Problem statement. Report all lines of the records that contain "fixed".
##############################
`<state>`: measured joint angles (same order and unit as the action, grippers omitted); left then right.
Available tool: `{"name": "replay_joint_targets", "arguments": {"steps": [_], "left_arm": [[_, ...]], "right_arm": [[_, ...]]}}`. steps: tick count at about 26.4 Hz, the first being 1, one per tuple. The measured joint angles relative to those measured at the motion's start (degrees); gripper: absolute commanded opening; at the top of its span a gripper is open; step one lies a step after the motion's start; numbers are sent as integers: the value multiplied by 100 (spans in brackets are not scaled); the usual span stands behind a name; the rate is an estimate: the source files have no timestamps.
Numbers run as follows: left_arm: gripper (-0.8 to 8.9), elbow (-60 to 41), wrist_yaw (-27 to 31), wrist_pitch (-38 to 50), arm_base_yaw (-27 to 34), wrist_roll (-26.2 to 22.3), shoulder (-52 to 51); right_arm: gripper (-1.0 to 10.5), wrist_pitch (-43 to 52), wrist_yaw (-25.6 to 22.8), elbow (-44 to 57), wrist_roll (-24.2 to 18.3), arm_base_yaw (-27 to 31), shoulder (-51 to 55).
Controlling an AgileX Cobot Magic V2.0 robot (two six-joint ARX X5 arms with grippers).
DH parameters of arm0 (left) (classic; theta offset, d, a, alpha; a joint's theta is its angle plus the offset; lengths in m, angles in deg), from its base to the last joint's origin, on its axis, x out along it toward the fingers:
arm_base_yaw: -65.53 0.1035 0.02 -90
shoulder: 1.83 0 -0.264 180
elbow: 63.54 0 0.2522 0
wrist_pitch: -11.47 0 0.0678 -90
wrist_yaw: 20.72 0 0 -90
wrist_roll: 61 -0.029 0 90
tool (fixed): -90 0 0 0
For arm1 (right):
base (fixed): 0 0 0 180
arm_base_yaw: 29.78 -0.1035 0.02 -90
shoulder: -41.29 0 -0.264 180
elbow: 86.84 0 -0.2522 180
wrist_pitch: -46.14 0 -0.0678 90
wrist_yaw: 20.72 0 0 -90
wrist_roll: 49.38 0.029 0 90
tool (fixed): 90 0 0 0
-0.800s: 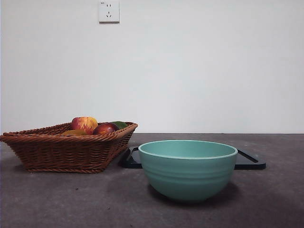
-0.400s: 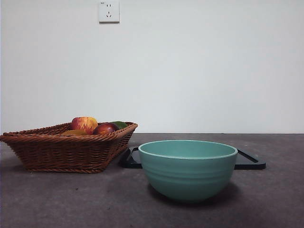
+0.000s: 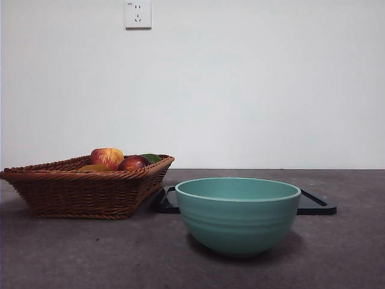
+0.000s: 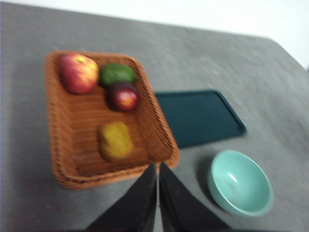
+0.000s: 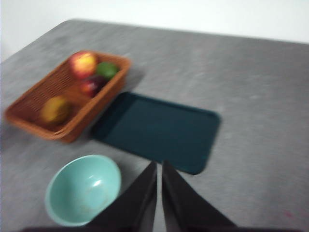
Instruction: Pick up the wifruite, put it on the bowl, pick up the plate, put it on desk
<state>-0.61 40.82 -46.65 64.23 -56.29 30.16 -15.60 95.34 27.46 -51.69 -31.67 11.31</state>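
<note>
The wifruite, a dull yellow-brown oval, lies in the wicker basket and peeks over its rim in the front view. Empty, the mint-green bowl stands on the desk in front of the plate, a flat dark rectangular tray. My left gripper hangs shut and empty high above the basket's near edge. Shut as well and holding nothing, my right gripper hovers high above the plate's edge beside the bowl. Neither gripper shows in the front view.
Also in the basket are a red-yellow apple, a green fruit and a dark red fruit. The basket stands left of the bowl. A wall with a socket closes the back.
</note>
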Motion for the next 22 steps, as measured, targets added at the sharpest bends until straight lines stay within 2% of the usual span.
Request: {"name": "replay_joint_targets", "arguments": {"steps": [6, 11, 15, 19, 20, 21, 22], "left_arm": [[9, 413, -190, -439, -507, -278, 398], [9, 468, -610, -732, -999, -404, 625], [9, 468, -621, -844, -1128, -439, 710], [16, 468, -621, -844, -1128, -446, 734], [48, 468, -621, -844, -1128, -446, 734], [121, 468, -621, -844, -1128, -446, 734], [230, 468, -621, -844, -1128, -446, 734]], "right_arm": [[8, -476, 387, -247, -122, -601, -542], [8, -798, 393, -278, -203, -1296, -861], [8, -901, 391, -278, -225, -1731, -977], [11, -898, 391, -278, -234, -1838, -1040], [17, -898, 389, -278, -234, -1838, -1040], [85, -898, 389, -278, -234, -1838, -1040], [204, -898, 387, -278, -234, -1838, -1040]]}}
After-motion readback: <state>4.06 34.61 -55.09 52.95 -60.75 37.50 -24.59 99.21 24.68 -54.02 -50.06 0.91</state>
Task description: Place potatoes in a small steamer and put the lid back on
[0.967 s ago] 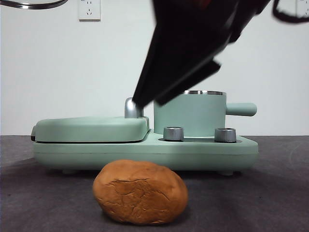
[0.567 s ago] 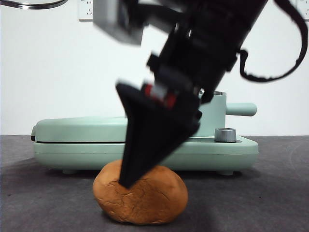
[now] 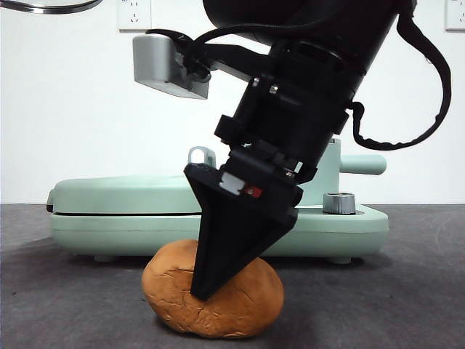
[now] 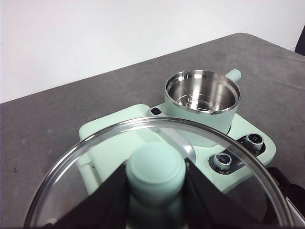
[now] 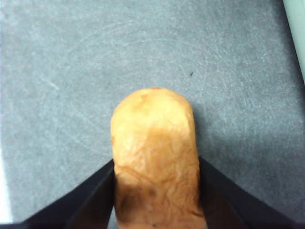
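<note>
The orange-brown potato (image 3: 247, 305) (image 5: 155, 143) lies on the dark table in front of the appliance. My right gripper (image 3: 207, 291) (image 5: 156, 210) has come down over it, and its open black jaws stand one on each side, close against the skin. The mint-green steamer (image 4: 202, 95) (image 3: 327, 174) stands uncovered on the appliance's right end, its steel inside empty. High over the appliance my left gripper (image 4: 155, 191) is shut on the green knob of the lid (image 4: 157, 126). In the front view only the lid's rim (image 3: 43, 7) shows, at the top left corner.
The flat green grill plate (image 3: 131, 195) (image 4: 119, 152) fills the left half of the appliance, with a chrome handle (image 3: 200, 156) behind it. Two steel knobs (image 4: 222, 161) (image 3: 338, 203) sit on the base in front of the steamer. A white wall closes the back.
My right gripper dropped from above the appliance down to the potato, and its jaws now straddle it. The potato has shifted slightly. The lid rim at the top left has stayed put.
</note>
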`<state>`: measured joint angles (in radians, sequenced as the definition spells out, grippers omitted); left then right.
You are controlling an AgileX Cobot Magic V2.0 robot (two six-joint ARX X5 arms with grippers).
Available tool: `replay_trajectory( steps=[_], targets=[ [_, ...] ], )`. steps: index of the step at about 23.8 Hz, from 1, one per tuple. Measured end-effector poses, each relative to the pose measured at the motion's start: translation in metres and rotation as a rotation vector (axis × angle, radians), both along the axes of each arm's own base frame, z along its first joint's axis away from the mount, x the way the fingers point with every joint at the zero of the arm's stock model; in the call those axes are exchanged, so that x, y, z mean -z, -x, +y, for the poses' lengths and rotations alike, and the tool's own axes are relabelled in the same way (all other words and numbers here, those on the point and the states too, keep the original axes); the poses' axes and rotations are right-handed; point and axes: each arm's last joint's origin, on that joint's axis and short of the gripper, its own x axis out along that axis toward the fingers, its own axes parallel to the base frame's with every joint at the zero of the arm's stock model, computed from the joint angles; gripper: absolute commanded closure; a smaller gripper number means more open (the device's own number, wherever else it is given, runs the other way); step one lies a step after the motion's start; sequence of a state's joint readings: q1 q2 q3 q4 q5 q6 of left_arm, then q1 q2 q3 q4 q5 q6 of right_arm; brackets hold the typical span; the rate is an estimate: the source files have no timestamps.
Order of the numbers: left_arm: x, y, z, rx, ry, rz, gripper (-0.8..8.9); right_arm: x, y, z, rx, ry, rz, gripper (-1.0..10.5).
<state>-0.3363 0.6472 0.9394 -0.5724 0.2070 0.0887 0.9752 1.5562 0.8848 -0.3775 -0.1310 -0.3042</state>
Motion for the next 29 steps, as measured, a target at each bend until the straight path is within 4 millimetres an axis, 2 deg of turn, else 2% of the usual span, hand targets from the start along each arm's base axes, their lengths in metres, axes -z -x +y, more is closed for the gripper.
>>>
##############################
Response to the exercise.
tool (fixed): -90 0 0 0
base (fixed): 0 0 0 180
tool (fixed): 90 0 0 0

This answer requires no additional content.